第232話 アランの苦悩
分断された三つの空間で戦闘が始まった頃、この作戦を立案した当のザガートは勇者アランと対峙していた。
互いのパーティの最大戦力でありリーダー格のぶつかり合いは、これが競技の団体戦なら、さしずめ大将戦といった所か。両者も当然それを意識していた。
この場に来てから数秒間睨み合ったまま言葉を交わさない二人であったが、先にアランが口を開く。
「魔王ザガート……お前に恨みは無いが、今度こそ本当に死んでもらわねばならない。俺は俺が元いた世界を救うためにお前を殺す。そうしなければ俺は望みを果たせない」
自分が生まれ育った第八世界を救う事が彼の望みであった事、それを叶える為には魔王を倒さなければならない事実を伝える。
「……それはお前の本当の願いか?」
魔王が数秒間黙り込んだ後、アランの言った言葉を否定する。
彼の話を聞いていて拭い去れない違和感が湧き上がったようで、直に聞いて確かめずにはいられない。
「何?」
魔王の問いかけにアランが驚かずにいられない。自らの主張を否定されるなどとは夢にも思わず、虚を突かれる形となった。
魔王はアランの驚きなど気にも留めず、話を続ける。
「俺と出会ってからお前はずっと悲しい目をしていた。ニヤリと口元を歪ませる事はあっても、心の底から笑った事は一度たりとも無かった。まるで俺を倒しても果たせない望みを胸に抱えたような……そんな者のする表情だ」
アランが思い詰めた表情をしていた事、一度も笑わなかった事、それらの事実を指摘して、彼が胸の内に抱えていた苦悩を見抜く。
「アラン、お前には叶えたい、だが叶わないのだと諦めてしまった本当の願いがあるんじゃないのか?」
他に叶えたい願いがあるが、何らかの理由により断念せざるを得なかったのではないかと、念を押すように問いかけた。
「……」
魔王の言葉を聞いてアランはしばし黙り込む。下を向いたまま苦虫を噛み潰した表情を浮かべたが、反論の言葉が一言も浮かばず、ぐうの音も出ない。まさに図星を突かれた形となり、相手が言うに任せるしかない。
この勇者の目の前にいるザガートという男は、アランが一切過去を語らなかったにも関わらず、彼の胸の内にあるモヤモヤを見抜いたのだ。
勇者は「この男には隠し事できないな」と内心で魔王の観察眼の鋭さに感心する。
しばらく思い悩んだ表情を浮かべたまま黙り込んだアランであったが、やがて重い口を開く。
「……世界を救ったからといって、欲しいもの全てがこの手に収まった訳じゃない」
聞こえるか聞こえないかくらいの小さな声でボソッと呟く。
「どれだけ手を伸ばしても、掴み取れないものだってある……富も、名声も、他のどれが手に入ったとしても、一番欲しかったものだけは手に入らなかった。でもそれは仕方のない事だ。それが人生なんだ……」
フッと悲しい目をしながら空を見上げると、何処か遠くを見つめながら、叶わない理想を胸に抱いた事実を淡々とした口調で語る。

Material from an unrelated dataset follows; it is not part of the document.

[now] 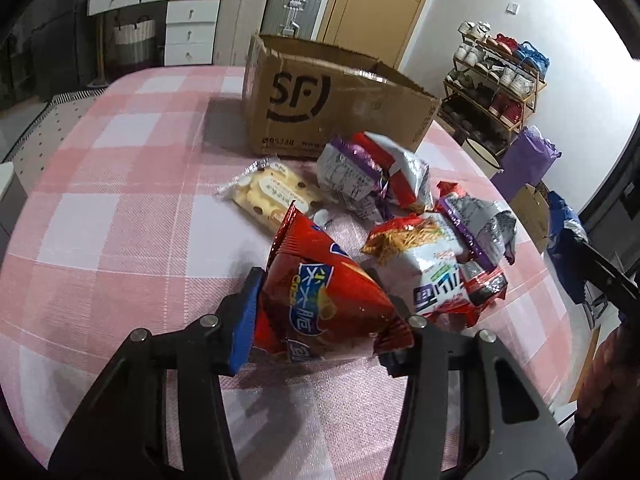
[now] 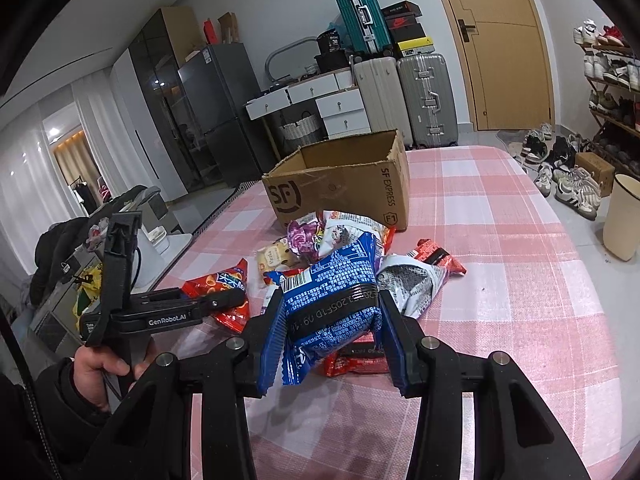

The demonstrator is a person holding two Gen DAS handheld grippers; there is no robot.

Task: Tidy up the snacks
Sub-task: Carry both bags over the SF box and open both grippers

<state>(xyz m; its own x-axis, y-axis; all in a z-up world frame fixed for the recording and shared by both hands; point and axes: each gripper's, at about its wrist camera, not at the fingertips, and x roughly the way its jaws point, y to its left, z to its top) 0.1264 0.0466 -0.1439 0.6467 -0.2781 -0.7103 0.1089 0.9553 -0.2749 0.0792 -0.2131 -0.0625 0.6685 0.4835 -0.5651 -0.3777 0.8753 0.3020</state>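
In front of the box point(image 1: 340, 96), the left gripper point(image 1: 324, 320) grips a red bag point(image 1: 324, 300) and the right gripper point(image 2: 332, 332) grips a blue bag point(image 2: 332, 300) over the other snacks point(image 1: 404, 208).

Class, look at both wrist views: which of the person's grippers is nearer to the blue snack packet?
Right. The right gripper is shut on the blue snack packet, its pads pressing both sides. The left gripper is off to that packet's left, clamped on the red chip bag.

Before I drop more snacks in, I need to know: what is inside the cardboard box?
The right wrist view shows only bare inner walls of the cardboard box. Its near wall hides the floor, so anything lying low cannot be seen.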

世界を救ったはずの勇者が人生の挫折について語る様は何とも儚げだ。過去に何があったか直接聞かずとも彼が深い悲しみを背負ったであろう事が容易に伝わる。
「そうか……ならば俺もこれ以上の深入りはすまい。詳しい話は戦いが終わってからじっくり聞かせてもらうとしよう。どのみち俺達は拳と拳で、剣と剣で語り合うしか無いのだから」
魔王もそこまで話を聞かされて、これ以上続きを聞くのを断念する。今この場で全部を話されるよりも、勝負が終わってから改めて聞き出すべきだと冷静に考えた。